# LDA¶

class numpy_ml.lda.LDA(T=10)[source]

Vanilla (non-smoothed) LDA model trained using variational EM. Generates maximum-likelihood estimates for model paramters alpha and beta.

Parameters: T (int) – Number of topics D (int) – Number of documents N (list of length D) – Number of words in each document V (int) – Number of unique word tokens across all documents phi (ndarray of shape (D, N[d], T)) – Variational approximation to word-topic distribution gamma (ndarray of shape (D, T)) – Variational approximation to document-topic distribution alpha (ndarray of shape (1, T)) – Parameter for the Dirichlet prior on the document-topic distribution beta (ndarray of shape (V, T)) – Word-topic distribution
VLB()[source]

Return the variational lower bound associated with the current model parameters.

initialize_parameters()[source]

Provide reasonable initializations for model and variational parameters.

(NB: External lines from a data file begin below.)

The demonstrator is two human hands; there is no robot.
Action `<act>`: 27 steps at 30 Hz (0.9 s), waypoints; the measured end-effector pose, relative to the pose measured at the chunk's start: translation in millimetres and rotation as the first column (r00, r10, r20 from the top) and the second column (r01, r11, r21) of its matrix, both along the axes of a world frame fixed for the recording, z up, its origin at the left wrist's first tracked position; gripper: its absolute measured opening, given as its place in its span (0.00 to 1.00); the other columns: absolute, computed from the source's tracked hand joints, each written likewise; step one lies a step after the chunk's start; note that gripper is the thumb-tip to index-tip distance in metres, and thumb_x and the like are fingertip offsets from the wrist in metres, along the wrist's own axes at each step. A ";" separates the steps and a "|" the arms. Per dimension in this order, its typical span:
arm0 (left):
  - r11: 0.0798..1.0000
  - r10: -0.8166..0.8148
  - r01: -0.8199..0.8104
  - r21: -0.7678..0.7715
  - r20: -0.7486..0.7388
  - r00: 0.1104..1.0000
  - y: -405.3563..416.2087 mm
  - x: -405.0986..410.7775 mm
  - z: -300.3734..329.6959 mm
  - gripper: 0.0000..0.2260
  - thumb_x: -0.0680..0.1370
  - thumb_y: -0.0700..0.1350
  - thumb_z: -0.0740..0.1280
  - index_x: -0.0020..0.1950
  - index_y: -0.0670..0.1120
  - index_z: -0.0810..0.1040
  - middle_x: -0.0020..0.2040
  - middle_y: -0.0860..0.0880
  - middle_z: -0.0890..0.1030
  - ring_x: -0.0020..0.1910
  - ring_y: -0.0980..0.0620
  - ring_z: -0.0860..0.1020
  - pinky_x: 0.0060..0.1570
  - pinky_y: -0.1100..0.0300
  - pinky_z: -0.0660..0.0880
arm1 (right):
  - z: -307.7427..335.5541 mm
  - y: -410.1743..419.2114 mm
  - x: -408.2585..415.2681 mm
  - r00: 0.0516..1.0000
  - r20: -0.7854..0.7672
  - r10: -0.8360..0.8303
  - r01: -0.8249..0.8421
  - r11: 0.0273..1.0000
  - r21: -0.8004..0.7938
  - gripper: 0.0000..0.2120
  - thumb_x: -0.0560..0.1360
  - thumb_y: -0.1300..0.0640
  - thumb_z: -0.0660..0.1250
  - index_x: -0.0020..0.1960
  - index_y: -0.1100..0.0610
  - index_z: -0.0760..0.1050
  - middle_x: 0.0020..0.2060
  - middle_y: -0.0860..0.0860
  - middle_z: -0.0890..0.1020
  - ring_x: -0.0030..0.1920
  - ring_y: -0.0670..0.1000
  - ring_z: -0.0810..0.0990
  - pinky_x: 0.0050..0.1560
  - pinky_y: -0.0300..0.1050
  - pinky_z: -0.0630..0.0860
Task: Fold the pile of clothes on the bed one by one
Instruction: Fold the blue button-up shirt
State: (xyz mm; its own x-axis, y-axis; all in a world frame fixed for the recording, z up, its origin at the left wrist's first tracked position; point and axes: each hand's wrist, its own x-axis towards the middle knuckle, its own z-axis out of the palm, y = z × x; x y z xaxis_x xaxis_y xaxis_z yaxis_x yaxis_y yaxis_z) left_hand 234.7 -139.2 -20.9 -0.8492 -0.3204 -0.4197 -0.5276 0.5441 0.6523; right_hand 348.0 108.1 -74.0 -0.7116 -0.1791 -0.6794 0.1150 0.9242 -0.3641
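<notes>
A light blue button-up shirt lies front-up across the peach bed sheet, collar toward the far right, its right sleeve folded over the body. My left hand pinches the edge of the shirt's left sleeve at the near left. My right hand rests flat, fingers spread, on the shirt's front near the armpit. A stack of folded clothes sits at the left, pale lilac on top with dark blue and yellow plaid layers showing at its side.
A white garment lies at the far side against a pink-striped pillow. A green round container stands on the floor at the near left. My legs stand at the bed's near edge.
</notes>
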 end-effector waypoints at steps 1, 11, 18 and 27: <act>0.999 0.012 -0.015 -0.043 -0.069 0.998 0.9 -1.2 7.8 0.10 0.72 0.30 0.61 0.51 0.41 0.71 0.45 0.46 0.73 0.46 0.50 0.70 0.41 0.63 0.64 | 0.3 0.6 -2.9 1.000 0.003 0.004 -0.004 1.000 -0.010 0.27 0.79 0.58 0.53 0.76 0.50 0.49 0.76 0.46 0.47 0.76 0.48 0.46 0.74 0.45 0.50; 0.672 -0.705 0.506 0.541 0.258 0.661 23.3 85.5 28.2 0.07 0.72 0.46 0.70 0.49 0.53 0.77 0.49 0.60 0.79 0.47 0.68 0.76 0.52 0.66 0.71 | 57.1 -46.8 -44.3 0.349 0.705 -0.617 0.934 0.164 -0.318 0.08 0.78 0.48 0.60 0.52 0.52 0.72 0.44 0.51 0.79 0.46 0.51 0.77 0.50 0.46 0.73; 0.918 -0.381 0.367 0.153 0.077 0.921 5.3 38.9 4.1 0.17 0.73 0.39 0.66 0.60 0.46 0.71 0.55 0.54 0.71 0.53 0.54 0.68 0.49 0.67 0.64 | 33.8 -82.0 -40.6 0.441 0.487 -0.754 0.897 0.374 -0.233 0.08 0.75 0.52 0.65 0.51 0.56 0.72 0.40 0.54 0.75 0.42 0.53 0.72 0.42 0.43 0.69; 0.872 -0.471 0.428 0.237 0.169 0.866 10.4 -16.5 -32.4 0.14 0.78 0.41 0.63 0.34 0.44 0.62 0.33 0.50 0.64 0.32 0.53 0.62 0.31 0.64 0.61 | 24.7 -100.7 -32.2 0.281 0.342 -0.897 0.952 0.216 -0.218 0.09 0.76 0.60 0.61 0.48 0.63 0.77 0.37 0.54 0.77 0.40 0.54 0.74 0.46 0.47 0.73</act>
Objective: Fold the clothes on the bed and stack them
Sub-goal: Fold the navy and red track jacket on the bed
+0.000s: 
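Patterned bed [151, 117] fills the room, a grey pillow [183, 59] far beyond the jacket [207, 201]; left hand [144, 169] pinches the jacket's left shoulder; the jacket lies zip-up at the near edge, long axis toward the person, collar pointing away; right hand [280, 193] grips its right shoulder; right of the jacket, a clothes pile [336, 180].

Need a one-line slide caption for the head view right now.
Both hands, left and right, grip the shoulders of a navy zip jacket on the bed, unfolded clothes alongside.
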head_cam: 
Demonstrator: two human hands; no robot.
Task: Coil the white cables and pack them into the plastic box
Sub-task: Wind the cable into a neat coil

train(corpus, verbose=False, max_iter=1000, tol=5)[source]

Train the LDA model on a corpus of documents (bags of words).

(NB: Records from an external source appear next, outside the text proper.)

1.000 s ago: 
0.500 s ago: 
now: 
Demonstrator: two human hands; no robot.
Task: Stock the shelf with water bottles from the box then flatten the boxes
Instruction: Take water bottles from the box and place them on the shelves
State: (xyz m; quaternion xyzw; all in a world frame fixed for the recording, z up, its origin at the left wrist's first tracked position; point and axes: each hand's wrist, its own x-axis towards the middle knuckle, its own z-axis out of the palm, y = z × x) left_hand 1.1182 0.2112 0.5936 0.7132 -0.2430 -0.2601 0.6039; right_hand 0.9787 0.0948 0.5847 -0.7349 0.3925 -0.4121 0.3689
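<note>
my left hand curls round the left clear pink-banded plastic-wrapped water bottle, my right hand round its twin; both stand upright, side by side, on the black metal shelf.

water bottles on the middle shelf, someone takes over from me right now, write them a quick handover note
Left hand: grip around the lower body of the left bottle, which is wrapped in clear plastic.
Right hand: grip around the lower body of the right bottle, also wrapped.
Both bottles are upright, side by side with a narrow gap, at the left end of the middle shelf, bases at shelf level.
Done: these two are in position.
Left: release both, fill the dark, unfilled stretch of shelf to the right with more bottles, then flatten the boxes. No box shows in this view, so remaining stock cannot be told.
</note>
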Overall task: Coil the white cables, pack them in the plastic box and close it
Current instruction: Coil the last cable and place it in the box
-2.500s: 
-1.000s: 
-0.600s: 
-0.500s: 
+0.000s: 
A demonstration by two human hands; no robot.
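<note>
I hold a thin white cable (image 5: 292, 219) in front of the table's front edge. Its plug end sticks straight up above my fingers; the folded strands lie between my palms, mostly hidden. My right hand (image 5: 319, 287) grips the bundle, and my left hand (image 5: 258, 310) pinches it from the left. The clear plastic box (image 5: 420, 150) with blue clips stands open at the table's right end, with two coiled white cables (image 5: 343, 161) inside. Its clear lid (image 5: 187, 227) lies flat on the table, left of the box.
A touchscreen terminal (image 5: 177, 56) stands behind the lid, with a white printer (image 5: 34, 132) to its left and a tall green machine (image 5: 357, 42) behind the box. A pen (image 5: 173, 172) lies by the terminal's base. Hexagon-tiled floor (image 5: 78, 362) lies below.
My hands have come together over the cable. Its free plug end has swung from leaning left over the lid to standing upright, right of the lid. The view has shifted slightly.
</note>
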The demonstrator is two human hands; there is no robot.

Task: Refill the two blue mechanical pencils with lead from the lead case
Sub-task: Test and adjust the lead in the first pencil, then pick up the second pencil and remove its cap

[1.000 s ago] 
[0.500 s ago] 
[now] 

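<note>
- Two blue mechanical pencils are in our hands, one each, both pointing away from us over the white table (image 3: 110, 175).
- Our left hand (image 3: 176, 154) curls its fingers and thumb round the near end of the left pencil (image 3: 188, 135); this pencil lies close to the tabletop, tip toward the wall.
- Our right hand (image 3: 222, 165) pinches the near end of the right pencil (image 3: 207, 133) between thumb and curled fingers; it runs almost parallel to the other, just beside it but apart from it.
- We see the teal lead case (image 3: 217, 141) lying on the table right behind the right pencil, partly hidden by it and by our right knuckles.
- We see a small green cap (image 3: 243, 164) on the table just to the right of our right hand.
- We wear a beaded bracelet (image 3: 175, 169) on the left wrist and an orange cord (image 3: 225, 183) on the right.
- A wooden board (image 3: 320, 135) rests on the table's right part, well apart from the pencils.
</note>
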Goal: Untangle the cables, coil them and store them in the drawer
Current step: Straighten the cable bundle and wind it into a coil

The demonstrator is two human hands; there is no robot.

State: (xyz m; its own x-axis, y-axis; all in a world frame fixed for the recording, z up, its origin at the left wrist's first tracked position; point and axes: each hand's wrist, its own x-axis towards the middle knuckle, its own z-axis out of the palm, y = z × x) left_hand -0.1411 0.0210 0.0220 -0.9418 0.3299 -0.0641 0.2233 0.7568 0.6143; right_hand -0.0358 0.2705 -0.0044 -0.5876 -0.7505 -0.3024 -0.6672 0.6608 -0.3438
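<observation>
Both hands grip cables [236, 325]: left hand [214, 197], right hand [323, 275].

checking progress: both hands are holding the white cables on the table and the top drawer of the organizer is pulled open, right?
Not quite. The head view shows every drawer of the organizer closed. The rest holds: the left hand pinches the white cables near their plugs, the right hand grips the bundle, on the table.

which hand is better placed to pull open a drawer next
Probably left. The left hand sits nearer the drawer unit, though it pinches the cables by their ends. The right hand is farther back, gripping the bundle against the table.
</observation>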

Parameters: corpus (list of length D) – A list of lists, with each sublist containing the tokenized text of a single document. verbose (bool) – Whether to print the VLB at each training iteration. Default is True. max_iter (int) – The maximum number of training iterations to perform before breaking. Default is 1000. tol (int) – Break the training loop if the difference betwen the VLB on the current iteration and the previous iteration is less than tol. Default is 5.